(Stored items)
= = = = =
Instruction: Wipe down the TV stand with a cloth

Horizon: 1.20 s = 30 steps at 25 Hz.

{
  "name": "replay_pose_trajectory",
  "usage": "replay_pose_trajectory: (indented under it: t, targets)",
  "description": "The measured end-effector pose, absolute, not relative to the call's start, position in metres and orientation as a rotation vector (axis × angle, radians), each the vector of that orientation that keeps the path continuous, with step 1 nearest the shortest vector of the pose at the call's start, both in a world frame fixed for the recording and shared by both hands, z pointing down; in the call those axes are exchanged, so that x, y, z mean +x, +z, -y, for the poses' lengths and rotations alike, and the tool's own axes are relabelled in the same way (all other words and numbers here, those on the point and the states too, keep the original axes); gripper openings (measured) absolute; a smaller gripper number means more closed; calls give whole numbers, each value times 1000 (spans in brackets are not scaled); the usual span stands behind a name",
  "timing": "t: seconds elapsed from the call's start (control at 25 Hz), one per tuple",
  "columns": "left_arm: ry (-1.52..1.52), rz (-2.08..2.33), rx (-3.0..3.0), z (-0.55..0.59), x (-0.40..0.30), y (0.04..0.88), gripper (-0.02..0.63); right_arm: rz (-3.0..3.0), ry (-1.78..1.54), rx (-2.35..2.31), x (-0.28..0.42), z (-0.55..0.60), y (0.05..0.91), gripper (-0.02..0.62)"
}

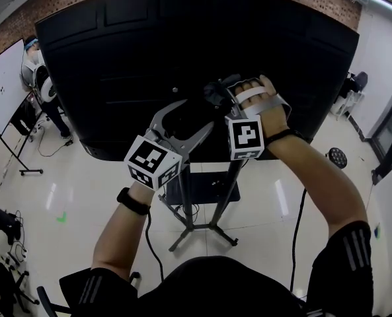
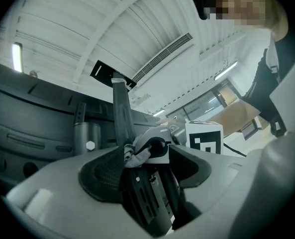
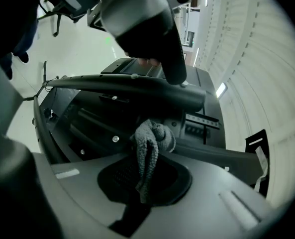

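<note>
Presently the right tool [image 3: 143,190] is closed on the grey cloth [image 3: 148,148], which stands bunched between its jaws close behind the television [image 1: 116,65], just beneath a dark bar [image 3: 137,86]. The left tool [image 2: 140,168] has its jaws together, and a scrap of the same cloth appears caught at their tip. Both tools are raised well above the legs of the TV stand [image 1: 186,203].

Assessment: the cloth is light, soft and limp, and will not hold a shape. It is best held by a gathered fold with a free pad left beyond the jaws. The stand looks rigid metal; its screws and bracket edges could snag the knit.
</note>
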<state>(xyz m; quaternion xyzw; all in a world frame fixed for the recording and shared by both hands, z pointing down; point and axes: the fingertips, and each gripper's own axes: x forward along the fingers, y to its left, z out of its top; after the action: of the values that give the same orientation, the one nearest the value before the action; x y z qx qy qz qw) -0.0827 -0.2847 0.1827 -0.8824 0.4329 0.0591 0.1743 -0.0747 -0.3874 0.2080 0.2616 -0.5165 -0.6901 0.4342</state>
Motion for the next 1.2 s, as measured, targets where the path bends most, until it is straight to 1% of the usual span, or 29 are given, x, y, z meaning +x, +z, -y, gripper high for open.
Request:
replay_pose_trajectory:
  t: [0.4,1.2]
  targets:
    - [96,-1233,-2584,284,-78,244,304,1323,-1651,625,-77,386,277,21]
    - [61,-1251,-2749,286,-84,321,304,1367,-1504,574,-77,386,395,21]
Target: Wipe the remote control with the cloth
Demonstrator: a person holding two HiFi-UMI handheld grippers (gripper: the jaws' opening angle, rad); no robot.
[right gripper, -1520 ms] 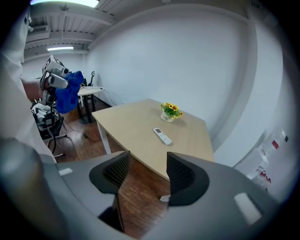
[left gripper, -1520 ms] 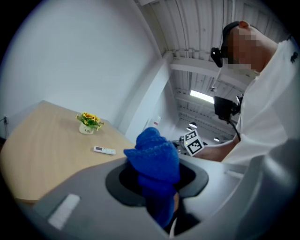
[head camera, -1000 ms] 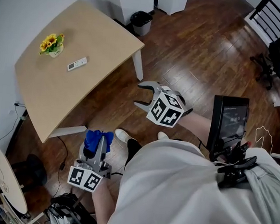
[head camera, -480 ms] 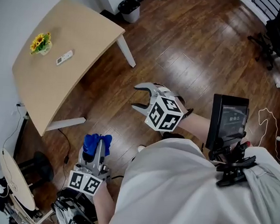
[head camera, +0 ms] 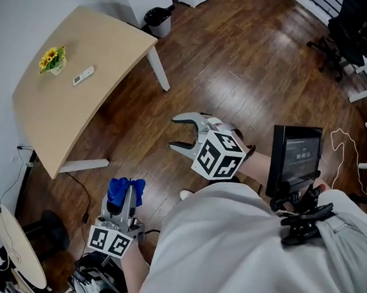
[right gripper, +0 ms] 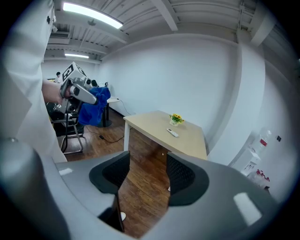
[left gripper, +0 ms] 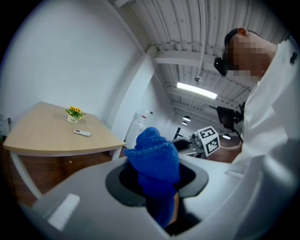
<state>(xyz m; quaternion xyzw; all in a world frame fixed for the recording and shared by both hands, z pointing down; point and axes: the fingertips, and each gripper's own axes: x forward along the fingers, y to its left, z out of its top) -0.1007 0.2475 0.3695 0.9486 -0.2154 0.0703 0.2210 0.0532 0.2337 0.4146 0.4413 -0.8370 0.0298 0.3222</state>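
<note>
A small white remote control [head camera: 83, 75] [left gripper: 82, 133] [right gripper: 173, 133] lies on the light wooden table [head camera: 59, 120] at the upper left, beside a pot of yellow flowers [head camera: 52, 59]. My left gripper [head camera: 125, 192] hangs low at the bottom left, well away from the table, shut on a bunched blue cloth [head camera: 121, 188] [left gripper: 153, 161]. The cloth [right gripper: 95, 110] also shows in the right gripper view. My right gripper [head camera: 177, 131] is held out over the wooden floor, open, with nothing between its jaws.
A black bin [head camera: 157, 18] stands beyond the table's far corner. Dark chairs [head camera: 351, 26] and white desk legs are at the upper right. A tablet on a mount [head camera: 294, 156] sits by the person's waist. A round stand [head camera: 17, 248] is at the bottom left.
The view has shifted, so the table and remote now sit further up and left in the picture. Both grippers keep their poses; the cloth stays gripped.
</note>
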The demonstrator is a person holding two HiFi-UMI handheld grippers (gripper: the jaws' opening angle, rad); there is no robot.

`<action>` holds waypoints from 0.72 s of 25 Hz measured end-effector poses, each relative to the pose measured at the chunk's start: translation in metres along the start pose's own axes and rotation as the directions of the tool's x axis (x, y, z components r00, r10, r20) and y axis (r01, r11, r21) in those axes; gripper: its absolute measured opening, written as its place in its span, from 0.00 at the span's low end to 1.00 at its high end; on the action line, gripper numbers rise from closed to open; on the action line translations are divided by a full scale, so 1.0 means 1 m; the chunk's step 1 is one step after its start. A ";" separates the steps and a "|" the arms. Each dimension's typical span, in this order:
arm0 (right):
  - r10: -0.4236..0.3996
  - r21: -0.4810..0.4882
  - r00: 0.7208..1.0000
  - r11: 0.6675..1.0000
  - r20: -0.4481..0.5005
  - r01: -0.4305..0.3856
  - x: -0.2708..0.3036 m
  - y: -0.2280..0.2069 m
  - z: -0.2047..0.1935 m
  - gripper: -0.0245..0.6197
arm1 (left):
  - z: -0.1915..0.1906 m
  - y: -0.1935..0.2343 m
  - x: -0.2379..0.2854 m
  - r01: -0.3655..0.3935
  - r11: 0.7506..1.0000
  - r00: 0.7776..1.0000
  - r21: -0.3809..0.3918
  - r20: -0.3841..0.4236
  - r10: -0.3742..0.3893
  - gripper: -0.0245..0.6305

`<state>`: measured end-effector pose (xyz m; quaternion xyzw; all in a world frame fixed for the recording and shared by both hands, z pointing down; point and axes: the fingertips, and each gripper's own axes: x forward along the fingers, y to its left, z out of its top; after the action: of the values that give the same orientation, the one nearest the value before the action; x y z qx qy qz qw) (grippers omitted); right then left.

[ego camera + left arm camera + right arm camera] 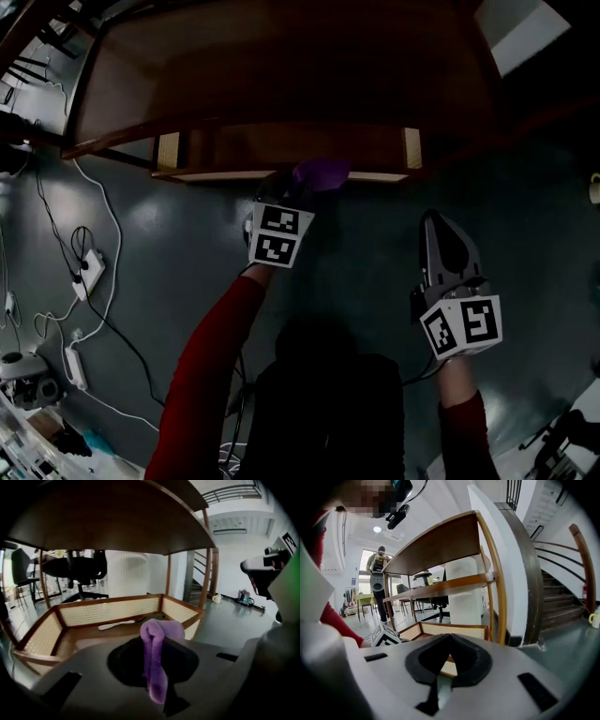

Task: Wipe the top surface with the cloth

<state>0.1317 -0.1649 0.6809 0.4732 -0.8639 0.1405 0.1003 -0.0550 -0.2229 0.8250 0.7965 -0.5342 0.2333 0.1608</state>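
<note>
The purple cloth [321, 173] is pinched in my left gripper [292, 186], which is shut on it at the front edge of the wooden table's low shelf [197, 174]. In the left gripper view the cloth [159, 632] hangs folded over the jaws of the left gripper [153, 645], in front of the rattan-walled shelf [108, 611] and beneath the brown top surface [117, 522]. That top surface [281, 56] is bare and dark in the head view. My right gripper [443, 246] hovers over the floor to the right, shut and holding nothing; its jaw tips [449, 639] meet.
A flat white object [115, 624] lies on the low shelf. Cables and power strips [89, 267] trail across the floor at left. A mug [216, 598] stands on the floor by the staircase [562, 602]. An office chair [79, 569] and a person [378, 583] are beyond the table.
</note>
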 end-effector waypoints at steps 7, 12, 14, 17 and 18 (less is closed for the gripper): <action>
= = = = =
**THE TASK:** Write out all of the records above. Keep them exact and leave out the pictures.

**TASK SOLUTION:**
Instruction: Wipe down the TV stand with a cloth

Horizon: 1.20 s = 30 steps at 25 Hz.

{
  "name": "replay_pose_trajectory",
  "usage": "replay_pose_trajectory: (indented under it: t, targets)",
  "description": "The measured end-effector pose, absolute, not relative to the call's start, position in metres and orientation as a rotation vector (axis × angle, radians), each the vector of that orientation that keeps the path continuous, with step 1 nearest the shortest vector of the pose at the call's start, both in a world frame fixed for the recording and shared by both hands, z pointing down; in the call those axes are exchanged, so that x, y, z mean +x, +z, -y, for the poses' lengths and rotations alike, and the tool's own axes are relabelled in the same way (all other words and numbers here, those on the point and the states too, keep the original axes); gripper openings (measured) absolute; a smaller gripper number means more closed; calls give whole numbers, each value times 1000 (spans in brackets are not scaled); the usual span stands behind a name",
  "timing": "t: seconds elapsed from the call's start (control at 25 Hz), one per tuple",
  "columns": "left_arm: ry (-1.52..1.52), rz (-2.08..2.33), rx (-3.0..3.0), z (-0.55..0.59), x (-0.40..0.30), y (0.04..0.88), gripper (-0.02..0.63); right_arm: rz (-3.0..3.0), ry (-1.78..1.54), rx (-2.35..2.31), x (-0.28..0.42), z (-0.55..0.60), y (0.05..0.91), gripper (-0.02..0.62)"
}


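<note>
Presently the right tool [image 3: 143,190] is closed on the grey cloth [image 3: 148,148], which stands bunched between its jaws close behind the television [image 1: 116,65], just beneath a dark bar [image 3: 137,86]. The left tool [image 2: 140,168] has its jaws together, and a scrap of the same cloth appears caught at their tip. Both tools are raised well above the legs of the TV stand [image 1: 186,203].

Assessment: the cloth is light, soft and limp, and will not hold a shape. It is best held by a gathered fold with a free pad left beyond the jaws. The stand looks rigid metal; its screws and bracket edges could snag the knit.
</note>
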<state>(xyz m; quaternion xyzw; all in a world frame fixed for the recording and shared by both hands, z pointing down; point and axes: the fingertips, and each gripper's own axes: x forward along the fingers, y to its left, z out of its top; after the action: of the values that give the same orientation, the one nearest the value before the action; x y z qx qy qz qw) -0.0827 -0.2847 0.1827 -0.8824 0.4329 0.0591 0.1743 -0.0747 -0.3874 0.2080 0.2616 -0.5165 -0.6901 0.4342</state>
Motion for the next 1.2 s, as measured, targets where the path bends most, until it is straight to 1% of the usual span, or 29 are given, x, y, z meaning +x, +z, -y, gripper high for open.
Request:
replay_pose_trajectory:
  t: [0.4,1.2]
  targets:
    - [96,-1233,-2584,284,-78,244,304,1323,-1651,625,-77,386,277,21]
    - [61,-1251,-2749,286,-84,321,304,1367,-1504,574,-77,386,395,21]
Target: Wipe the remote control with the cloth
Demonstrator: a person holding two HiFi-UMI handheld grippers (gripper: the jaws' opening angle, rad); no robot.
[right gripper, -1520 ms] 
[left gripper, -1520 ms] 
[head camera, -1000 ms] 
[head camera, -480 ms] 
[head camera, +0 ms] 
[right gripper, +0 ms] 
[left gripper, +0 ms] 
<state>(xyz m; quaternion xyzw; all in a world frame fixed for the recording and shared by both hands, z pointing down; point and axes: the fingertips, and each gripper's own axes: x forward along the fingers, y to its left, z out of its top) -0.1007 0.2475 0.3695 0.9486 -0.2154 0.0703 0.2210 0.0532 0.2337 0.4146 0.4413 -0.8370 0.0298 0.3222</state>
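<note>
A small white remote control [head camera: 83, 75] [left gripper: 82, 133] [right gripper: 173, 133] lies on the light wooden table [head camera: 59, 120] at the upper left, beside a pot of yellow flowers [head camera: 52, 59]. My left gripper [head camera: 125, 192] hangs low at the bottom left, well away from the table, shut on a bunched blue cloth [head camera: 121, 188] [left gripper: 153, 161]. The cloth [right gripper: 95, 110] also shows in the right gripper view. My right gripper [head camera: 177, 131] is held out over the wooden floor, open, with nothing between its jaws.
A black bin [head camera: 157, 18] stands beyond the table's far corner. Dark chairs [head camera: 351, 26] and white desk legs are at the upper right. A tablet on a mount [head camera: 294, 156] sits by the person's waist. A round stand [head camera: 17, 248] is at the bottom left.
The view has shifted, so the table and remote now sit further up and left in the picture. Both grippers keep their poses; the cloth stays gripped.
</note>
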The demonstrator is a person holding two HiFi-UMI handheld grippers (gripper: the jaws' opening angle, rad); there is no robot.

`<action>` holds waypoints from 0.72 s of 25 Hz measured end-effector poses, each relative to the pose measured at the chunk's start: translation in metres along the start pose's own axes and rotation as the directions of the tool's x axis (x, y, z components r00, r10, r20) and y axis (r01, r11, r21) in those axes; gripper: its absolute measured opening, written as its place in its span, from 0.00 at the span's low end to 1.00 at its high end; on the action line, gripper numbers rise from closed to open; on the action line translations are divided by a full scale, so 1.0 means 1 m; the chunk's step 1 is one step after its start. A ";" separates the steps and a "|" the arms. Each dimension's typical span, in this order:
arm0 (right):
  - r10: -0.4236..0.3996
  - r21: -0.4810..0.4882
  - r00: 0.7208..1.0000
  - r11: 0.6675..1.0000
  - r20: -0.4481..0.5005
  - r01: -0.4305..0.3856
  - x: -0.2708..0.3036 m
  - y: -0.2280..0.2069 m
  - z: -0.2047..0.1935 m
  - gripper: -0.0245..0.6197
arm1 (left):
  - z: -0.1915..0.1906 m
  - y: -0.1935..0.2343 m
  - x: -0.2379..0.2854 m
  - r01: -0.3655..0.3935
  - r11: 0.7506..1.0000
  - r00: 0.7776..1.0000
  - r21: -0.3809..0.3918
  - r20: -0.3841..0.4236
  - r10: -0.3742..0.3893
  - gripper: -0.0245..0.6305

`<state>`: measured end-effector pose (xyz m; quaternion xyzw; all in a world frame fixed for the recording and shared by both hands, z pointing down; point and axes: the fingertips, and each gripper's own axes: x forward along the fingers, y to its left, z out of its top; after the action: of the values that give the same orientation, the one nearest the value before the action; x y z qx qy qz qw) (grippers omitted); right then left.

[ego camera + left arm camera + right arm camera] 

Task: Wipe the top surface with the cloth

<state>0.1317 -0.1649 0.6809 0.4732 -0.8639 0.1405 0.1003 -0.0550 -0.2229 0.8250 0.7965 -0.5342 0.2333 0.1608</state>
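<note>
The purple cloth [321, 173] is pinched in my left gripper [292, 186], which is shut on it at the front edge of the wooden table's low shelf [197, 174]. In the left gripper view the cloth [159, 632] hangs folded over the jaws of the left gripper [153, 645], in front of the rattan-walled shelf [108, 611] and beneath the brown top surface [117, 522]. That top surface [281, 56] is bare and dark in the head view. My right gripper [443, 246] hovers over the floor to the right, shut and holding nothing; its jaw tips [449, 639] meet.
A flat white object [115, 624] lies on the low shelf. Cables and power strips [89, 267] trail across the floor at left. A mug [216, 598] stands on the floor by the staircase [562, 602]. An office chair [79, 569] and a person [378, 583] are beyond the table.
</note>
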 end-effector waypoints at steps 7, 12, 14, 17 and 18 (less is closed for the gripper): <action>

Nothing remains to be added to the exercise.